## What the task asks
Within the data below, count every line that includes "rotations" and report the total alone.

Data records:
<<<<
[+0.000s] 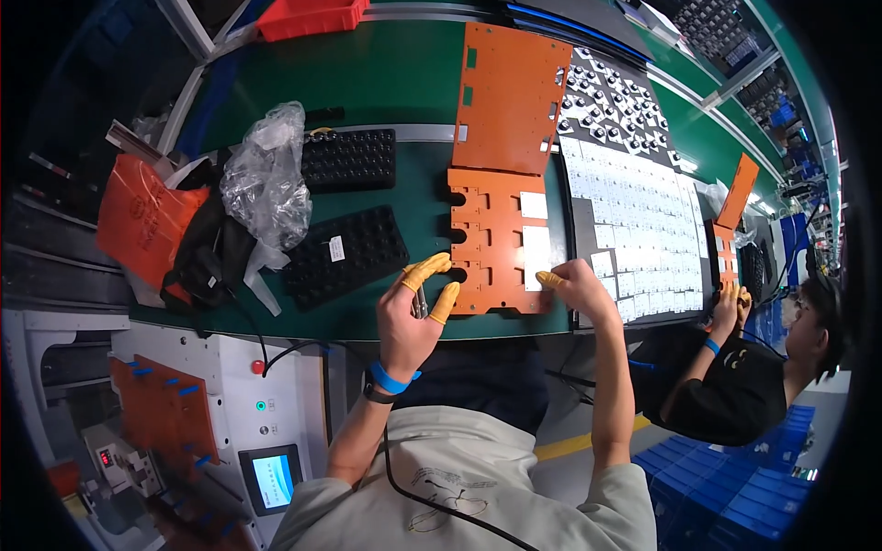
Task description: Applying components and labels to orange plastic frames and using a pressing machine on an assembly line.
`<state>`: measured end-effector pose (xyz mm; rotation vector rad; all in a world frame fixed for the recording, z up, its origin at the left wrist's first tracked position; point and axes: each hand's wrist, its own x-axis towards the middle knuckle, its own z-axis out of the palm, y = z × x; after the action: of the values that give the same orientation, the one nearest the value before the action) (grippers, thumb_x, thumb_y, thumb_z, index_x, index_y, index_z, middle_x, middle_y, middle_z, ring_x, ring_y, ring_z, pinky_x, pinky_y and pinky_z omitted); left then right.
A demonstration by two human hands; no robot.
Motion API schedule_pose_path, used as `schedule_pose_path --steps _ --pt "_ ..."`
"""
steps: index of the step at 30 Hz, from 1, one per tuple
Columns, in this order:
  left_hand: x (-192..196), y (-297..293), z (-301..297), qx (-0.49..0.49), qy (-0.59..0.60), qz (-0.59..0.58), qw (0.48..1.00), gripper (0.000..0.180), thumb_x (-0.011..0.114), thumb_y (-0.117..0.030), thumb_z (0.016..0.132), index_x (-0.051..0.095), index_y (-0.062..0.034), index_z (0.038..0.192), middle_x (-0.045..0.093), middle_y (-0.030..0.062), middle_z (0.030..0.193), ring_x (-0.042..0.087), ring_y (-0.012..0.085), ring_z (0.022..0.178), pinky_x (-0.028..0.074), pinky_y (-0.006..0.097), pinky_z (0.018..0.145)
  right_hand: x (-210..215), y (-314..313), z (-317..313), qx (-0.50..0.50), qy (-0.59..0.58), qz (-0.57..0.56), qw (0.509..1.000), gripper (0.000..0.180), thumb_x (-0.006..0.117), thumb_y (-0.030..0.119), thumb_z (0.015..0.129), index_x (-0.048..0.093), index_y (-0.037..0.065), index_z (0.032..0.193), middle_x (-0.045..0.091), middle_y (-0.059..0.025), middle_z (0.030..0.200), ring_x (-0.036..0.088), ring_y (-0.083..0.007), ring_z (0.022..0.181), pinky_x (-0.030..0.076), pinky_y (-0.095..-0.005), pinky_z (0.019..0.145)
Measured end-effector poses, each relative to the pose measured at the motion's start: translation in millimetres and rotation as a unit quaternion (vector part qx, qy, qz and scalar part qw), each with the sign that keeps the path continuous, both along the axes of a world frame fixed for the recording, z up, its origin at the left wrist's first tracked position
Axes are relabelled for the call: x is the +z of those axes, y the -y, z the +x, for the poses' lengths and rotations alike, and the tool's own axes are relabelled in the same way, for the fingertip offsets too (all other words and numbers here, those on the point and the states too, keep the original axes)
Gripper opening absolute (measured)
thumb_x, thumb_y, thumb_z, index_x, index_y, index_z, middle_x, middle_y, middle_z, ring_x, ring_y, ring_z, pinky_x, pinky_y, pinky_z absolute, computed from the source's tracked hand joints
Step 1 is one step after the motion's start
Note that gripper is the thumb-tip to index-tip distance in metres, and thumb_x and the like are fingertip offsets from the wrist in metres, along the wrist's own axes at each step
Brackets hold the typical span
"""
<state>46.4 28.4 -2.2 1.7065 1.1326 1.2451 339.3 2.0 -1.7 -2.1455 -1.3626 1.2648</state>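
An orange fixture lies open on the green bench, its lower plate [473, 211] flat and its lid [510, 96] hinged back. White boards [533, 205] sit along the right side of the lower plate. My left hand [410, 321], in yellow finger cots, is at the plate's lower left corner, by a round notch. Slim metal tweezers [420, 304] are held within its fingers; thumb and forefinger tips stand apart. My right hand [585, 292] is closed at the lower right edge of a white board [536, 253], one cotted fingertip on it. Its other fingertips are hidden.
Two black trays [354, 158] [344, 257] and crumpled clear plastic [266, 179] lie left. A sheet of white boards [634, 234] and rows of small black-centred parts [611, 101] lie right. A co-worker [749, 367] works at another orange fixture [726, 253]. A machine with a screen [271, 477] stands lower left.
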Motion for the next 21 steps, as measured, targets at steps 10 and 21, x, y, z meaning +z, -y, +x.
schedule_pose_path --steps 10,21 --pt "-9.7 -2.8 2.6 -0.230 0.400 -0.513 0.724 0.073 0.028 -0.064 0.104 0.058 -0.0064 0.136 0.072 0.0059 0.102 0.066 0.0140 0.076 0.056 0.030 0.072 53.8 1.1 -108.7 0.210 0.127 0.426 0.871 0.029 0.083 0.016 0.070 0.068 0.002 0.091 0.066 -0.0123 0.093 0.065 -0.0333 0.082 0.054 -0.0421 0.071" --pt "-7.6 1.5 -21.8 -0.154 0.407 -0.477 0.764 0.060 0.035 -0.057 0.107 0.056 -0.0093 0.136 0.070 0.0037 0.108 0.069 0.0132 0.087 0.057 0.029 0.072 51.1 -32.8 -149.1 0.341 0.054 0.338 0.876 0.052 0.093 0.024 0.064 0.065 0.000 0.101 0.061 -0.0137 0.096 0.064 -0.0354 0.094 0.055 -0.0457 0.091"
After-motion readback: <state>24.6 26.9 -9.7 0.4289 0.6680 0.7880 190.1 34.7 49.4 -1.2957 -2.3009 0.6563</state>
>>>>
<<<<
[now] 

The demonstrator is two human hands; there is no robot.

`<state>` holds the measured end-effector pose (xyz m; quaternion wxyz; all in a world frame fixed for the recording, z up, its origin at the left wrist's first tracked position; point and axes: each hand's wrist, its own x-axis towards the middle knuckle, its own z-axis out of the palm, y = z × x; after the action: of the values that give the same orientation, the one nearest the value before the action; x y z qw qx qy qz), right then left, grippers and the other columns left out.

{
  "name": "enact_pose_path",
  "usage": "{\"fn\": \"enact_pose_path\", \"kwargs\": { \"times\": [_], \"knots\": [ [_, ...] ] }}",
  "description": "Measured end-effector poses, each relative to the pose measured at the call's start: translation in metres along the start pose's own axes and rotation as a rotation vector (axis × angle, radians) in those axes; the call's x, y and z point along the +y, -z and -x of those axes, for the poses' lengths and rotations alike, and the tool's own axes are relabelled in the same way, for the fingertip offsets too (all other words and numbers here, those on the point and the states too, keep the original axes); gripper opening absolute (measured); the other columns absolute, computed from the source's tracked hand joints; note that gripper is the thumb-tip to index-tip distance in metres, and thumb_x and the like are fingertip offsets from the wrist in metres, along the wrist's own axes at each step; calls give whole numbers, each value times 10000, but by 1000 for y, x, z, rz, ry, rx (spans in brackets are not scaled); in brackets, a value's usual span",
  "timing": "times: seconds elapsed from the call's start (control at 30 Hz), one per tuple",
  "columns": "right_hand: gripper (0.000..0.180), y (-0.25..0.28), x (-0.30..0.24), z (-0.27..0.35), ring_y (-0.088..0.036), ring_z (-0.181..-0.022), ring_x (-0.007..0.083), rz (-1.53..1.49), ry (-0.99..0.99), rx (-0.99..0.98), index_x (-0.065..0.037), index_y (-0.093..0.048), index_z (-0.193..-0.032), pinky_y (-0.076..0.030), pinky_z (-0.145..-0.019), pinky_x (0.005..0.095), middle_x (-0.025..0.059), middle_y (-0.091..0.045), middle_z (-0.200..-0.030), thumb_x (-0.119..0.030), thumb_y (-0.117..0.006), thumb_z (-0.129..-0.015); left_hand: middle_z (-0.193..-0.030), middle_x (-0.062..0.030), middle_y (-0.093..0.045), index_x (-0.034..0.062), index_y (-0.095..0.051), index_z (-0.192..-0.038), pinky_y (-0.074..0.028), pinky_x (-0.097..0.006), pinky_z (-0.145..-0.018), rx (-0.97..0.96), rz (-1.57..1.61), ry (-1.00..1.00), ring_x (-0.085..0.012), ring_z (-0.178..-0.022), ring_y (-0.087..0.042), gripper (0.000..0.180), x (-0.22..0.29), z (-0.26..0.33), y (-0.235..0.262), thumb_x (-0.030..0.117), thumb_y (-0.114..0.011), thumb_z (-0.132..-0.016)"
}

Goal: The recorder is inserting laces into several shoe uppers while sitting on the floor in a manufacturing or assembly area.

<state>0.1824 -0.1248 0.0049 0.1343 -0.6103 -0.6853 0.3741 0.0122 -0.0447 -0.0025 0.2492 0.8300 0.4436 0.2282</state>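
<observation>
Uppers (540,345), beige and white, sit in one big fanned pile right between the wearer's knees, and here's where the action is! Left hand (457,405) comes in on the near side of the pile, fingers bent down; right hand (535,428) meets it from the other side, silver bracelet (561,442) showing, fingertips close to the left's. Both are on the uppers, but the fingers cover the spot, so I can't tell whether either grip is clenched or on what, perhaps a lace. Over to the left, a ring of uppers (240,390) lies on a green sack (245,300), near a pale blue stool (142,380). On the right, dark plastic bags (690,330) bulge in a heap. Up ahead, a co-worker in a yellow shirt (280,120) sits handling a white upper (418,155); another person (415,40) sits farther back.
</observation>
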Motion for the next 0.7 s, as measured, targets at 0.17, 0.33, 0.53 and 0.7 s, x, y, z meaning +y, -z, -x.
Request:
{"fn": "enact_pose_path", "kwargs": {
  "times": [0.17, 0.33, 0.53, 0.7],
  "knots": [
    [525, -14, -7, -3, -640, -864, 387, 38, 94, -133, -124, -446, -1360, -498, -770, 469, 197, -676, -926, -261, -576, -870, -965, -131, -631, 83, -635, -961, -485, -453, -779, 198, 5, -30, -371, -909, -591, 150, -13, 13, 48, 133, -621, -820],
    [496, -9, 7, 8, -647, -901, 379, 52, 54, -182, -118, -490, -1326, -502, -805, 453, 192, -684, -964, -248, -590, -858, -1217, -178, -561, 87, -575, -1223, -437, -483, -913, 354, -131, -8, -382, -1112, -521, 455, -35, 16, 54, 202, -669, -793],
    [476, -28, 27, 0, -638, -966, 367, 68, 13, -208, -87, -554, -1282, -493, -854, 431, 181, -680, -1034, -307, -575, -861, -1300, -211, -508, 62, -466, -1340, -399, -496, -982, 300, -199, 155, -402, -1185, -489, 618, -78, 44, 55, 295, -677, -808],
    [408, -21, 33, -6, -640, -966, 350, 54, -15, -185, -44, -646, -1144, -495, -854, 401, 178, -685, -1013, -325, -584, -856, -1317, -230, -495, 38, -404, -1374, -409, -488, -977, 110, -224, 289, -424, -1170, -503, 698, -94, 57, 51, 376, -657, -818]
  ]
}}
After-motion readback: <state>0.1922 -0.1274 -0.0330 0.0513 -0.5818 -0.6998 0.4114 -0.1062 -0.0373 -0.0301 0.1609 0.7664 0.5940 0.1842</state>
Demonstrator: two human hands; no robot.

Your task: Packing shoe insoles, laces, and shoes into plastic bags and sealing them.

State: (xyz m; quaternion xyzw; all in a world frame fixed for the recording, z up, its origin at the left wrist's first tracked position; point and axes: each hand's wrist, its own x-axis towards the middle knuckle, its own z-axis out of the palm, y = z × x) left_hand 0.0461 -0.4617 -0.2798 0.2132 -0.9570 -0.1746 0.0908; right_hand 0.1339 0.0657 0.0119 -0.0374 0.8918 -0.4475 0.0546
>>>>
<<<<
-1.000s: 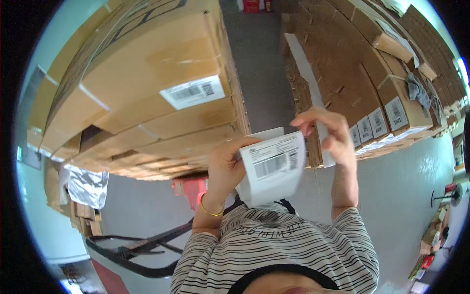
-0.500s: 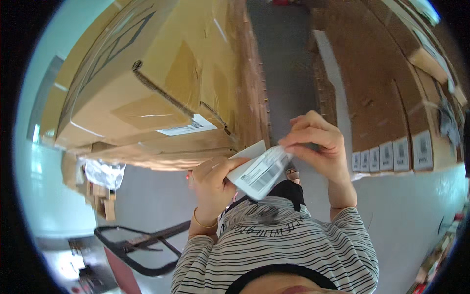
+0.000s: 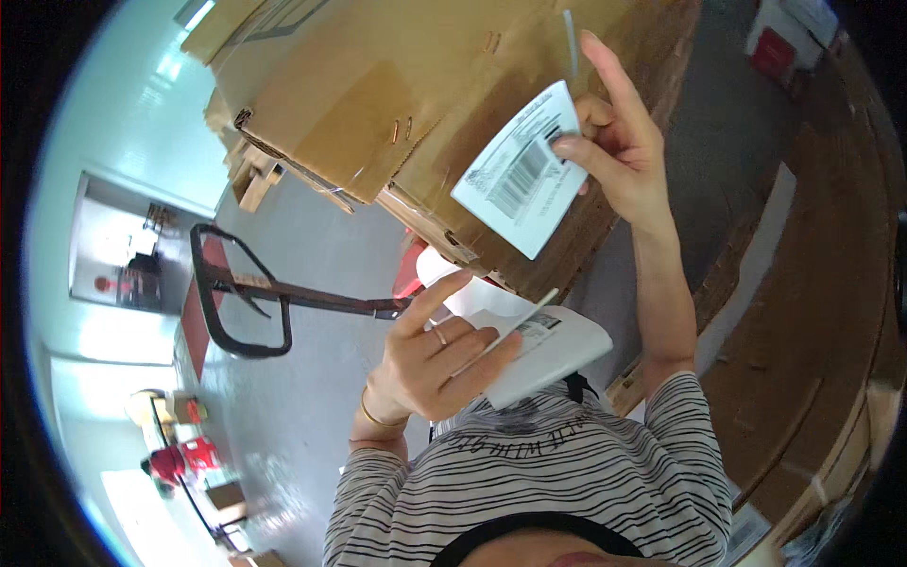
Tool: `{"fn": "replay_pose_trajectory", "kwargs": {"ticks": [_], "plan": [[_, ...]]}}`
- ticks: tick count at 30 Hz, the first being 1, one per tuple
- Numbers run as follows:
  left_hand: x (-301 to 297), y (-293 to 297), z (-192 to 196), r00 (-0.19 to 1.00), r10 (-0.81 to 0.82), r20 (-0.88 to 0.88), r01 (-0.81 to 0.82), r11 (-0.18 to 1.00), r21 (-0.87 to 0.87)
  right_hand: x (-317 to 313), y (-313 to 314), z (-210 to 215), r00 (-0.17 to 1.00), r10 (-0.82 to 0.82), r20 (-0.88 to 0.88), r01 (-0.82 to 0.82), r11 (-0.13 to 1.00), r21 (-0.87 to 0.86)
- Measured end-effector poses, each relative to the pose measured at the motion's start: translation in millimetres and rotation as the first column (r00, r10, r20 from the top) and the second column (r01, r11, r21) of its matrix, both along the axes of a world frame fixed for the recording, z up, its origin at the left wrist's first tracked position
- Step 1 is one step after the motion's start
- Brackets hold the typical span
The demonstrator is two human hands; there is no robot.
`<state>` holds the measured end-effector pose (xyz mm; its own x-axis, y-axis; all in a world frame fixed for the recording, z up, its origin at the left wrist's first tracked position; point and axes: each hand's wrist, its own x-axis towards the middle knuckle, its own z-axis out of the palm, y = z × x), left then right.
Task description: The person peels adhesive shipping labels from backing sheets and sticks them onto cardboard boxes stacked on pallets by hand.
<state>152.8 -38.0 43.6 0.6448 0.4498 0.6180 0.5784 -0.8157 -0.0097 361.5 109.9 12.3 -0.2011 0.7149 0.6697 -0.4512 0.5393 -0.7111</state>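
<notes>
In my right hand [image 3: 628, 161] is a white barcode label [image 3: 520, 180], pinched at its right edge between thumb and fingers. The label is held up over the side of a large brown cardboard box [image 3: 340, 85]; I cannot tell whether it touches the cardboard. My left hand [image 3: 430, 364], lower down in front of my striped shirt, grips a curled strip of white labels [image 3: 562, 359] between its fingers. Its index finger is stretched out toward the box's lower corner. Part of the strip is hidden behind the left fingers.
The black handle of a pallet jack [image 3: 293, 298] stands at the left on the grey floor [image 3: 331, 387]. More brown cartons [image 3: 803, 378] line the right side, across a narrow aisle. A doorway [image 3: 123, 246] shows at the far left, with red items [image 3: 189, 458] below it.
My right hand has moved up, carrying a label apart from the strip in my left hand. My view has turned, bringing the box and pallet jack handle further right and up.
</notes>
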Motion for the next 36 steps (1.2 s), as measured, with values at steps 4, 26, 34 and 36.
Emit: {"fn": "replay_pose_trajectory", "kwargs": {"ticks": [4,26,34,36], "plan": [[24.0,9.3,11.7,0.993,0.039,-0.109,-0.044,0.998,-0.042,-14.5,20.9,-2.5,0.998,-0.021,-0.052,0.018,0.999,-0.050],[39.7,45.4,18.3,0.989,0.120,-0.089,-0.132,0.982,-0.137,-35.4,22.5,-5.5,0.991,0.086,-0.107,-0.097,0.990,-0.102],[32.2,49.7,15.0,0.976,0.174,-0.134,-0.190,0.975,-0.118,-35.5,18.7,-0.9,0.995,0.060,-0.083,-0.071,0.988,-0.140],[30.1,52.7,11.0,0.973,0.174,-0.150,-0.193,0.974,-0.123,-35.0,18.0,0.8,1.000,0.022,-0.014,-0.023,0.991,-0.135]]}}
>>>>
## Result below
2